Along the way he provides ample historical context and puts a human face on this long-running tragedy. The story of Richard Kobrak, in particular, is compelling. A decorated World War I veteran of the German Army, Kobrak and his wife were Christians – but their grandparents had been Jewish and that “stain” was indelible. Their three children escaped to the West, but the couple didn’t; they were gassed at Auschwitz. The author himself delivered the family’s sole remaining possession, a book that the Nazis had confiscated, to the Kobraks’ granddaughter in England.

This often dense account is not easy sledding. The translation frequently doesn’t extend to long German names for places, entities, or currency. The litany of books, libraries, and human beings that were ravished is numbing, while the author concedes repeatedly that the chances of finding rightful owners 75 years after the crime are increasingly small. Of the approximately quarter million purloined editions held by the Berlin Central Library, the author reports that a mere 500 have been returned to date.

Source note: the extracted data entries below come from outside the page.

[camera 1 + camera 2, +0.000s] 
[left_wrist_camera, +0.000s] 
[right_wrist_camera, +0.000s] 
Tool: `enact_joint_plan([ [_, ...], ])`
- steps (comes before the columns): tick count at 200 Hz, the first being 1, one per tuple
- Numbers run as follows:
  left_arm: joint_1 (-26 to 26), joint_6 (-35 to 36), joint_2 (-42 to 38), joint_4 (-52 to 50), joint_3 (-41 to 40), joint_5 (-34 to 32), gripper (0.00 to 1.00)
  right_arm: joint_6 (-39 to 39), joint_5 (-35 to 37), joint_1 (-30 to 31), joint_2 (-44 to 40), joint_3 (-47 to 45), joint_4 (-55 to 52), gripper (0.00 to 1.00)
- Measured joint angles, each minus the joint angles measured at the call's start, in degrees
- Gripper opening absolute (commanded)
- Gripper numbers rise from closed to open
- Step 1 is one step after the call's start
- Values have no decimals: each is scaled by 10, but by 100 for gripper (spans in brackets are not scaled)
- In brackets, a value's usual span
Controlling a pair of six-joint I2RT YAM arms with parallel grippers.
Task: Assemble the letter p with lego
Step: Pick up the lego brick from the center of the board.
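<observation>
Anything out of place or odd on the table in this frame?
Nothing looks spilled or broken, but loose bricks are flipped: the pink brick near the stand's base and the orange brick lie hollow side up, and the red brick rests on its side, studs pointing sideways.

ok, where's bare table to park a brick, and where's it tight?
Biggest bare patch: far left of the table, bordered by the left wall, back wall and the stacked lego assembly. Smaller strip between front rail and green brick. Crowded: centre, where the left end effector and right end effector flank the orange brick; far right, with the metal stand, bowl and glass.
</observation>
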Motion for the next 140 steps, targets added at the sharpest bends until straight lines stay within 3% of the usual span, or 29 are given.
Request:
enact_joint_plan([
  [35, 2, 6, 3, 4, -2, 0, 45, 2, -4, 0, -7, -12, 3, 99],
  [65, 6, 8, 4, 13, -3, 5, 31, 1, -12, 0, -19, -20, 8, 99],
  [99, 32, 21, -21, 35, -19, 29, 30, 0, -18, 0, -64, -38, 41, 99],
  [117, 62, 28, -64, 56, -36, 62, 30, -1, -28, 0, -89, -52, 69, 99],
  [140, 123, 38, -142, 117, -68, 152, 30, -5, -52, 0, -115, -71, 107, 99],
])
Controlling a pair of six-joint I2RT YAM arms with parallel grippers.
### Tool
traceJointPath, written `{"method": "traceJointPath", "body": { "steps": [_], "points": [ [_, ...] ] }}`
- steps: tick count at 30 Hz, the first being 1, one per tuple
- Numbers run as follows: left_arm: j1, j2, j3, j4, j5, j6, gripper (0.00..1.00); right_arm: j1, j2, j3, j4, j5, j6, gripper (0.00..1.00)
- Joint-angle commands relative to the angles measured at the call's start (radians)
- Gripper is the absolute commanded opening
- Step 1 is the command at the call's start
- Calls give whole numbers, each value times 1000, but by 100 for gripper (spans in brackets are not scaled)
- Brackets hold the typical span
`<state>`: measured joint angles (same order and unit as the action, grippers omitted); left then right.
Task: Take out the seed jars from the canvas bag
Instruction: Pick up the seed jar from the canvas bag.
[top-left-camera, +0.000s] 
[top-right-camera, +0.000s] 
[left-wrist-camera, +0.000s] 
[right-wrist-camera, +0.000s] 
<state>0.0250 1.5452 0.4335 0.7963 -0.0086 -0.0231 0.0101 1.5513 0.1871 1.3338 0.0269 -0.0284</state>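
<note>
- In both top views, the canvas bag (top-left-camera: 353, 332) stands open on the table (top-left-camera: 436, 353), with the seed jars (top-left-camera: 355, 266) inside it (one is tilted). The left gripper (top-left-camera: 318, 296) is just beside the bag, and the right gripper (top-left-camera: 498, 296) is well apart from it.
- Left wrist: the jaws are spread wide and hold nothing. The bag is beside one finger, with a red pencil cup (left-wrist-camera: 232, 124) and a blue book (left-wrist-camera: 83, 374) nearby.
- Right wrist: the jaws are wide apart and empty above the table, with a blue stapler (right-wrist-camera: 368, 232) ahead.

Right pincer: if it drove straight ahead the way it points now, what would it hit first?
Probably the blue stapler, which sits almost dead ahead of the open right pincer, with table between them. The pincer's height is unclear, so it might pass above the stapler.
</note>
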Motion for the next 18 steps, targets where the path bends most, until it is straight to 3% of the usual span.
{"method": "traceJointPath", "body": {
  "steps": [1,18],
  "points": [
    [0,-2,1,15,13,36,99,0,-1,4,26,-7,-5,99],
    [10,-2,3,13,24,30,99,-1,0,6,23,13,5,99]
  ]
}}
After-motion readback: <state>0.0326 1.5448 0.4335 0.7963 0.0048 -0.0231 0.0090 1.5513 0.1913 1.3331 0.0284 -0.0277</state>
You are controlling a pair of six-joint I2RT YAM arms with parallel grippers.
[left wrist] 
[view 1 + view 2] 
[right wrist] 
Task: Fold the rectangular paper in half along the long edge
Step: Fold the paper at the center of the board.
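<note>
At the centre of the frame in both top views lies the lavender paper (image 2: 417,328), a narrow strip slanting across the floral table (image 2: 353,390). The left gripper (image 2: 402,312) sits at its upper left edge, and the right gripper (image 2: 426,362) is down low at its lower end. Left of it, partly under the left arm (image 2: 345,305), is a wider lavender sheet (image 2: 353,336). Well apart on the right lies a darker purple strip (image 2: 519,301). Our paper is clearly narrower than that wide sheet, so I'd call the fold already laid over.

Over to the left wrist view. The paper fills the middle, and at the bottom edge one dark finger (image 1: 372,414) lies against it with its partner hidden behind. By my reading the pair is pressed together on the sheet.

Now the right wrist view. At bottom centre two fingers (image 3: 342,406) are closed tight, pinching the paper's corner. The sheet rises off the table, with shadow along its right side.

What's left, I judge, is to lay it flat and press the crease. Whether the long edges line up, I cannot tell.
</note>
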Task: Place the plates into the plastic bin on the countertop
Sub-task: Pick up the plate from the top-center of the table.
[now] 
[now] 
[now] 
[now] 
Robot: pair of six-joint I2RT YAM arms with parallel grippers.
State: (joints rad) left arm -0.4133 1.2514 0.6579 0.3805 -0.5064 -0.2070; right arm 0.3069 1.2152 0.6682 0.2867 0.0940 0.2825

Quibbles aside, this is a most valuable book, published here at a time when some are aggressively arguing that facts are in the eye of the beholder. Lydell quotes Michal Busek, a librarian at Prague’s Jewish Museum: “The Nazis knew how important books were to the Jews. Reading makes you a human being. When someone takes it away from you they also steal your thoughts. They wanted to destroy the Jews by robbing them of what was most important to them.”